INSTRUCTIONS FOR THE TASK: Reproduce precisely the lines of the listing below, starting with the line that contains "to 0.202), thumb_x" and stopping after the line that contains "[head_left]"; include nothing else.

ENTRIES SHOWN:
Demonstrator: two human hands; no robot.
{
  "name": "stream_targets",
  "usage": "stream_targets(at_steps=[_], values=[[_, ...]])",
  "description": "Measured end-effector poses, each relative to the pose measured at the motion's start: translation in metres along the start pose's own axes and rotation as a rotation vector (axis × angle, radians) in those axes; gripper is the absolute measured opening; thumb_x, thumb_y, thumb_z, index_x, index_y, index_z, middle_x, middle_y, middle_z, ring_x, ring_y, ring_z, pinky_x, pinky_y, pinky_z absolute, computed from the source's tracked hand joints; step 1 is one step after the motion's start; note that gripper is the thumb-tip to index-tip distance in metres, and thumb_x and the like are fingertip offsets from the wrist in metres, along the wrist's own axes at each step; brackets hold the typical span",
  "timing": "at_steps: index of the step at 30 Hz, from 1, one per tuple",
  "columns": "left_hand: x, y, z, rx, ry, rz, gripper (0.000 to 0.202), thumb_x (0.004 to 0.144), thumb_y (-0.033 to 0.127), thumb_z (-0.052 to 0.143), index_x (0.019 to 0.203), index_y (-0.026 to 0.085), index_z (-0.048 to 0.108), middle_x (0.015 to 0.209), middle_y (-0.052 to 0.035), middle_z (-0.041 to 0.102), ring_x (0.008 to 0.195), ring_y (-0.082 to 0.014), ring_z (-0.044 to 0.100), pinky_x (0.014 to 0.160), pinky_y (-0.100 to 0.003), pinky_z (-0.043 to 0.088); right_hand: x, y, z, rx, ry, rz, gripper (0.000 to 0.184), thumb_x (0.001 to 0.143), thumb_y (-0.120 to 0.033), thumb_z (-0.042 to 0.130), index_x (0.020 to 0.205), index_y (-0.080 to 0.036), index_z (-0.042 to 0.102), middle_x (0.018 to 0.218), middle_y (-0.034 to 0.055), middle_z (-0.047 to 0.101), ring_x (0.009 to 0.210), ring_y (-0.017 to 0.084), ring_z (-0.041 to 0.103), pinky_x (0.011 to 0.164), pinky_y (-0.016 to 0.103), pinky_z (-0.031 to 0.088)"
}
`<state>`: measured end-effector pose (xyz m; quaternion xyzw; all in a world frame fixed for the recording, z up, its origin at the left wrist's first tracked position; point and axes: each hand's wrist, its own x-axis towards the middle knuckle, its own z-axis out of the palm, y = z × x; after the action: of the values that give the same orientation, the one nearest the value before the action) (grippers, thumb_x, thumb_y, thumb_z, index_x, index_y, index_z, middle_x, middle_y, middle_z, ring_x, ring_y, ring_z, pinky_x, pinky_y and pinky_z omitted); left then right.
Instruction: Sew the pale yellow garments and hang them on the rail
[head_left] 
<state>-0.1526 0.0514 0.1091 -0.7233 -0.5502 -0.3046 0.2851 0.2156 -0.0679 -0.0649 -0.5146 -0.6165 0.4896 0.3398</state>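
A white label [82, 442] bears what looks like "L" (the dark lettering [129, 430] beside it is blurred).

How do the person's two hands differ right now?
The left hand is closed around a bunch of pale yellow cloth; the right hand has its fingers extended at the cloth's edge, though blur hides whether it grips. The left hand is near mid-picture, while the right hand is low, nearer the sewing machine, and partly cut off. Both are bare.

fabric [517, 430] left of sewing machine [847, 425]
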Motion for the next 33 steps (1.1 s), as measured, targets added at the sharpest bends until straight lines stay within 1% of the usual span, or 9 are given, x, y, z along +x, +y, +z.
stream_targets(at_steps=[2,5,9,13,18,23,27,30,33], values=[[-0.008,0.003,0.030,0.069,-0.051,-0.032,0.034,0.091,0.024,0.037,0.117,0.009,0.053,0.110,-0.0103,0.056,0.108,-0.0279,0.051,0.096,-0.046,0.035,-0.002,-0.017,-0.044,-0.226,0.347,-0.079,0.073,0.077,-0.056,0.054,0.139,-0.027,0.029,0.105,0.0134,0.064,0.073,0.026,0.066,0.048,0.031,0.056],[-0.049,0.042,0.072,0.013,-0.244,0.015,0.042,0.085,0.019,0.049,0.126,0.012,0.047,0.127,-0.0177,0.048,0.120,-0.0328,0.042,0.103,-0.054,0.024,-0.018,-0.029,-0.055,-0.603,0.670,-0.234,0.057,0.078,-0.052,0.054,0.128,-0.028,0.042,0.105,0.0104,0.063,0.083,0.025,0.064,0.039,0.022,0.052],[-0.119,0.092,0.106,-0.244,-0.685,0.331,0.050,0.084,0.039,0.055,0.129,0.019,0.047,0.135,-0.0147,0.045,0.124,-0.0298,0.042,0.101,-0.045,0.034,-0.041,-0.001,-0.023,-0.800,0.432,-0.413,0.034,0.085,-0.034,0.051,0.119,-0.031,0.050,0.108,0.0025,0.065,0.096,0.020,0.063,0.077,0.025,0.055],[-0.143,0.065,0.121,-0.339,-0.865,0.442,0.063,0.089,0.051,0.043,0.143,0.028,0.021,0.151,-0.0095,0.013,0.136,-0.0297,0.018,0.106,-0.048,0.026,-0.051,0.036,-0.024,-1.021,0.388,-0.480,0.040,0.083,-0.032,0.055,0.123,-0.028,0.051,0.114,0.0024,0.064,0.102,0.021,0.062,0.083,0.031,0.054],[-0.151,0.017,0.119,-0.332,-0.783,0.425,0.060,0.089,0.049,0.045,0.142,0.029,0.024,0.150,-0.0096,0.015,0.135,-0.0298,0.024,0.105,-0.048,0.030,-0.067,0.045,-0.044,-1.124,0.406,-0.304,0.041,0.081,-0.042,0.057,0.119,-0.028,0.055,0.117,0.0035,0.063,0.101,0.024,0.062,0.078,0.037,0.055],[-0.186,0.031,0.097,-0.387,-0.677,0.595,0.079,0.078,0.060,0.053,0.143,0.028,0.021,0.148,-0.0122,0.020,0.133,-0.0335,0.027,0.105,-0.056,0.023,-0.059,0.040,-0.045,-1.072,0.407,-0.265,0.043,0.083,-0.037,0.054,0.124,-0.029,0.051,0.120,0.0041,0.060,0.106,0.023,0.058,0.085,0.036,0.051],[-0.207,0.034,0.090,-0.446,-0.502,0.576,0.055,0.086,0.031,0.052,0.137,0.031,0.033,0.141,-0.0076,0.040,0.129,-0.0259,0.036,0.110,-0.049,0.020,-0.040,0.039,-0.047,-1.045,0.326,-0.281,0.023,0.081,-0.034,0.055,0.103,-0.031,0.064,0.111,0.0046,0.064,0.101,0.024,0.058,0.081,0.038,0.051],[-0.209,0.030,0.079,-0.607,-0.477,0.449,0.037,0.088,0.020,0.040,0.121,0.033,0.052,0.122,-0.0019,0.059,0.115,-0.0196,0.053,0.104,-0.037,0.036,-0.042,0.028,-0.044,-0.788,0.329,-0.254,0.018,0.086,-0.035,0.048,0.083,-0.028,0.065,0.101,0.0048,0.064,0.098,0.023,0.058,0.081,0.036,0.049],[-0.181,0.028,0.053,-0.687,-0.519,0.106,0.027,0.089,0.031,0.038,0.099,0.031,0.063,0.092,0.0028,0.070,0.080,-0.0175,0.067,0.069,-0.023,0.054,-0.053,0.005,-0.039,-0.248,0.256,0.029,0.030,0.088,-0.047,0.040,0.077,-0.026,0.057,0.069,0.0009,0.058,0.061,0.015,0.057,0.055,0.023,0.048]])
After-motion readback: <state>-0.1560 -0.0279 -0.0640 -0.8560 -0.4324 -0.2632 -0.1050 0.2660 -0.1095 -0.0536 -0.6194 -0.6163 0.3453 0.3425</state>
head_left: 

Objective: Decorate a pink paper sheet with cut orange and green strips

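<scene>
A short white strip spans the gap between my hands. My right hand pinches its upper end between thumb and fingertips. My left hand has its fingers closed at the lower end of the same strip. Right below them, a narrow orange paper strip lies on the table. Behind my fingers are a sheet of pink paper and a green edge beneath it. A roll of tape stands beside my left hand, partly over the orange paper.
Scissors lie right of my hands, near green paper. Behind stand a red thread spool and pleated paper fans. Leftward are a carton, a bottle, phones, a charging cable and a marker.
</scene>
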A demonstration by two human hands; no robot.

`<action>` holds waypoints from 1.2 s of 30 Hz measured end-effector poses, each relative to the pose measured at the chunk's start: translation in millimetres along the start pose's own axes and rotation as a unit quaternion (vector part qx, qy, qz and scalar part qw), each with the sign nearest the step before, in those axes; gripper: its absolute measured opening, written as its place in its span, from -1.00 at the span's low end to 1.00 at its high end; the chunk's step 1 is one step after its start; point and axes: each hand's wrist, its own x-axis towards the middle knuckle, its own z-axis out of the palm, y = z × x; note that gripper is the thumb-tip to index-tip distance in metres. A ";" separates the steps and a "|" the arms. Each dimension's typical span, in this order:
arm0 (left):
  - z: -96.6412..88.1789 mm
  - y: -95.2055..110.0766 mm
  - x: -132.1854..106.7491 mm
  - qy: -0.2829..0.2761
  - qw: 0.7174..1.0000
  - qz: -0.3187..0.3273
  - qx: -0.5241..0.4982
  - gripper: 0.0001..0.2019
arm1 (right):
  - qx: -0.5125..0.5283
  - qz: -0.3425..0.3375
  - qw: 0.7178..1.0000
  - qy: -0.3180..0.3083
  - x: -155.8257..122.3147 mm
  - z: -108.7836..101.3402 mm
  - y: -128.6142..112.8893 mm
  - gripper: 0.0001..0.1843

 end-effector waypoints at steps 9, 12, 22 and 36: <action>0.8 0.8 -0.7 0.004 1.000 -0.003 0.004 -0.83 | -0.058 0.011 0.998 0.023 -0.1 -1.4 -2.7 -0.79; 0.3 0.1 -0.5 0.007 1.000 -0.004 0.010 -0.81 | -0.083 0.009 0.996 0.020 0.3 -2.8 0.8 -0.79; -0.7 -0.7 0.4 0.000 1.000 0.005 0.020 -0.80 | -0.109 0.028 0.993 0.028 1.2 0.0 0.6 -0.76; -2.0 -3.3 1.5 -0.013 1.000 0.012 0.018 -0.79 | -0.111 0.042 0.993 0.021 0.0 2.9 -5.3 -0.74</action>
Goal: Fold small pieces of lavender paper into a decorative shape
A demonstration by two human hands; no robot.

YOUR SOLUTION:
  "columns": "left_hand: x, y, z, rx, ry, rz, gripper (0.000 to 0.202), thumb_x (0.004 to 0.144), thumb_y (-0.033 to 0.127), thumb_z (-0.052 to 0.143), index_x (0.019 to 0.203), index_y (-0.026 to 0.085), index_z (-0.048 to 0.108), middle_x (0.015 to 0.209), middle_y (-0.052 to 0.035), middle_z (-0.041 to 0.102), ring_x (0.008 to 0.195), ring_y (-0.082 to 0.014), ring_z (-0.044 to 0.100), pinky_x (0.014 to 0.160), pinky_y (-0.100 to 0.003), pinky_z (-0.043 to 0.088); right_hand: x, y, z, rx, ry, rz, gripper (0.000 to 0.184), thumb_x (0.001 to 0.143), thumb_y (-0.120 to 0.033), thumb_z (-0.042 to 0.130), index_x (0.020 to 0.205), index_y (-0.080 to 0.036), index_z (-0.042 to 0.102), middle_x (0.018 to 0.218), middle_y (-0.034 to 0.055), middle_z (-0.047 to 0.101), ring_x (0.009 to 0.210), ring_y (-0.017 to 0.084), ring_z (-0.041 to 0.103), pinky_x (0.011 to 0.164), pinky_y (-0.016 to 0.103), pinky_z (-0.031 to 0.088)"
}
`<state>`: measured end-effector pose (xyz m; quaternion xyzw; all in a world frame fixed for the recording, z up, its origin at the left wrist's first tracked position; point and axes: each hand's wrist, its own x-axis towards the middle knuckle, its own z-axis out of the palm, y = z × x; after the action: of the values that give the same orientation, the one nearest the value before the action) (grippers, thumb_x, thumb_y, thumb_z, index_x, index_y, index_z, middle_x, middle_y, middle_z, ring_x, ring_y, ring_z, pinky_x, pinky_y and pinky_z omitted); left then right.
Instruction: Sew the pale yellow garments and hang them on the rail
[head_left] 

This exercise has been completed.